Could you repeat every line below exactly, skipping the images?

(Data to examine Opens)

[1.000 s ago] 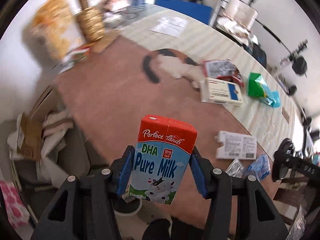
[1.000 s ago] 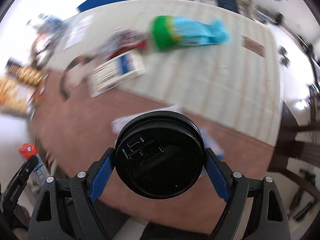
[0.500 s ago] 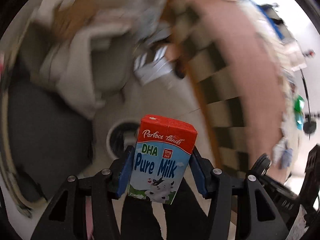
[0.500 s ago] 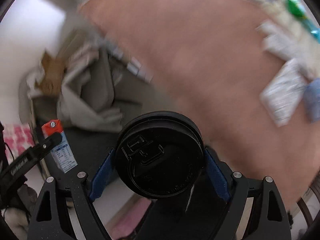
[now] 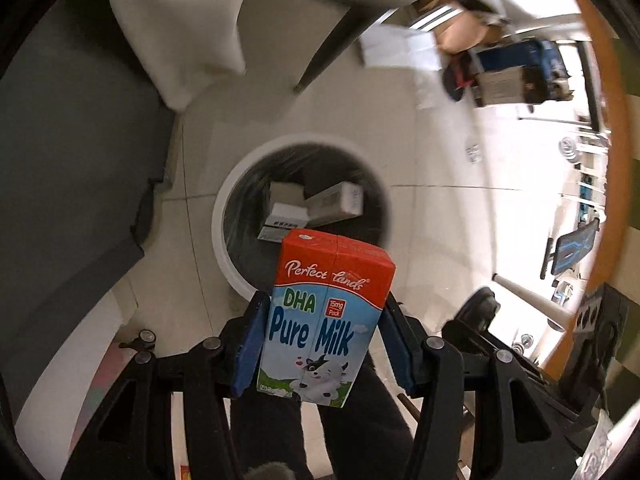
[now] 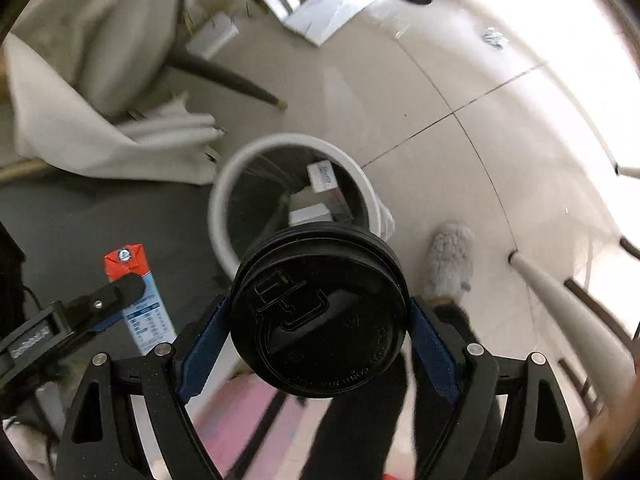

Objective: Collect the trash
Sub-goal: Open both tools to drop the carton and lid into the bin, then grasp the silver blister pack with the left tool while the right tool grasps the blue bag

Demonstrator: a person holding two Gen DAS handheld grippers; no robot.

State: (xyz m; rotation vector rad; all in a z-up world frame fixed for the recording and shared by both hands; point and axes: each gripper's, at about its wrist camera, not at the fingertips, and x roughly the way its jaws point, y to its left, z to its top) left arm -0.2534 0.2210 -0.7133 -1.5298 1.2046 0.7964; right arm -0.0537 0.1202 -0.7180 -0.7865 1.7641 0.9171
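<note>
My left gripper (image 5: 322, 338) is shut on a red and blue Pure Milk carton (image 5: 326, 316), held above the floor just short of a white round trash bin (image 5: 222, 216) with boxes inside. My right gripper (image 6: 316, 320) is shut on a cup with a black lid (image 6: 320, 312), also held just short of the bin (image 6: 224, 196). In the right wrist view the milk carton (image 6: 138, 292) and the left gripper's finger (image 6: 100, 300) show at the lower left.
A dark grey sofa (image 5: 68, 184) with a white cloth (image 5: 180, 20) lies left of the bin. A chair leg (image 6: 224, 76) and papers (image 6: 336, 4) are beyond it. A wooden table edge (image 5: 604, 160) curves at the right. A fluffy grey slipper (image 6: 450, 260) stands right of the bin.
Both grippers have swung away from the tabletop and down toward the floor. The trash bin has come into view under both, each gripper still holding its item.
</note>
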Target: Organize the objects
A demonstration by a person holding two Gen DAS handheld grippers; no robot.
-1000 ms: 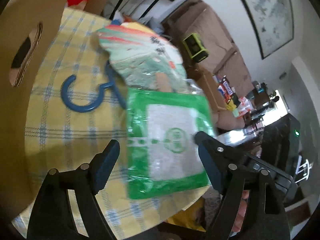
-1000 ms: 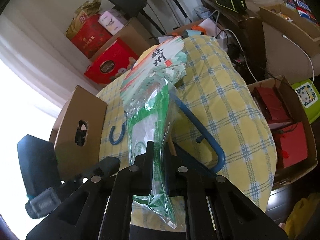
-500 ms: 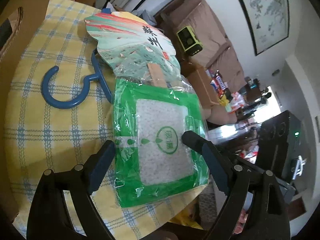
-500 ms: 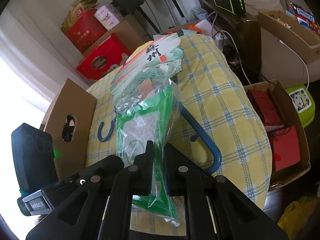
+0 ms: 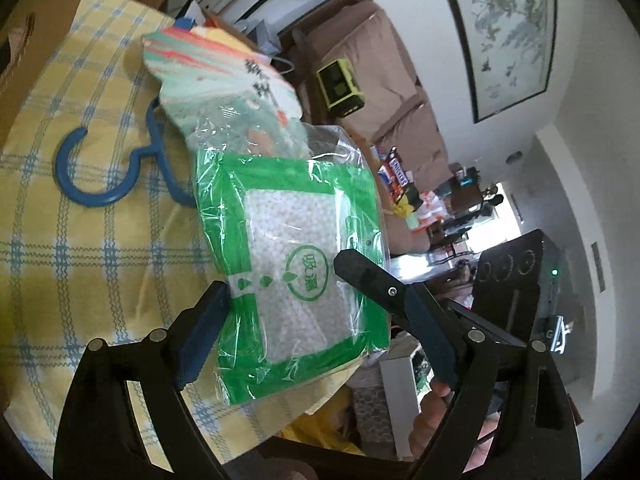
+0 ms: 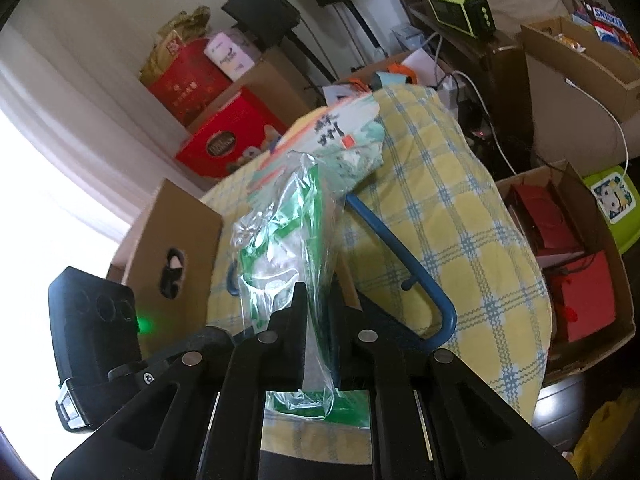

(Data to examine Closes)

_Task answer_.
[1.000 s ago] 
[1.000 s ago] 
[0.500 s ago] 
[0.500 s ago] 
[now] 
[now] 

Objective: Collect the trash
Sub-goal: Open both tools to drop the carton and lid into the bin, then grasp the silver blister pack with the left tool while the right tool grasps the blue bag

Demonstrator: a person holding two Gen DAS handheld grippers; no robot.

State: (xyz m; rotation vector rad; all in a z-up world frame fixed for the recording and shared by both hands; point and axes: each gripper's, at about its wrist camera, not at the fingertips, and x roughly the way its jaws point, y to its left, z to its top) left arm -0.2534 0.2210 -0.7133 -1.5298 1.2046 0.7964; right arm -0.0537 0.1202 -0.7180 -0.7865 1.7641 0.9171
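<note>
My left gripper (image 5: 322, 338) is shut on a red and blue Pure Milk carton (image 5: 326, 316), held above the floor just short of a white round trash bin (image 5: 222, 216) with boxes inside. My right gripper (image 6: 316, 320) is shut on a cup with a black lid (image 6: 320, 312), also held just short of the bin (image 6: 224, 196). In the right wrist view the milk carton (image 6: 138, 292) and the left gripper's finger (image 6: 100, 300) show at the lower left.
A dark grey sofa (image 5: 68, 184) with a white cloth (image 5: 180, 20) lies left of the bin. A chair leg (image 6: 224, 76) and papers (image 6: 336, 4) are beyond it. A wooden table edge (image 5: 604, 160) curves at the right. A fluffy grey slipper (image 6: 450, 260) stands right of the bin.
Both grippers have swung away from the tabletop and down toward the floor. The trash bin has come into view under both, each gripper still holding its item.
</note>
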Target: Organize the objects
A demonstration by a person holding two Gen DAS handheld grippers; no robot.
-1000 ms: 
-1000 ms: 
-500 ms: 
-500 ms: 
+0 ms: 
+0 ms: 

This answer has no further content.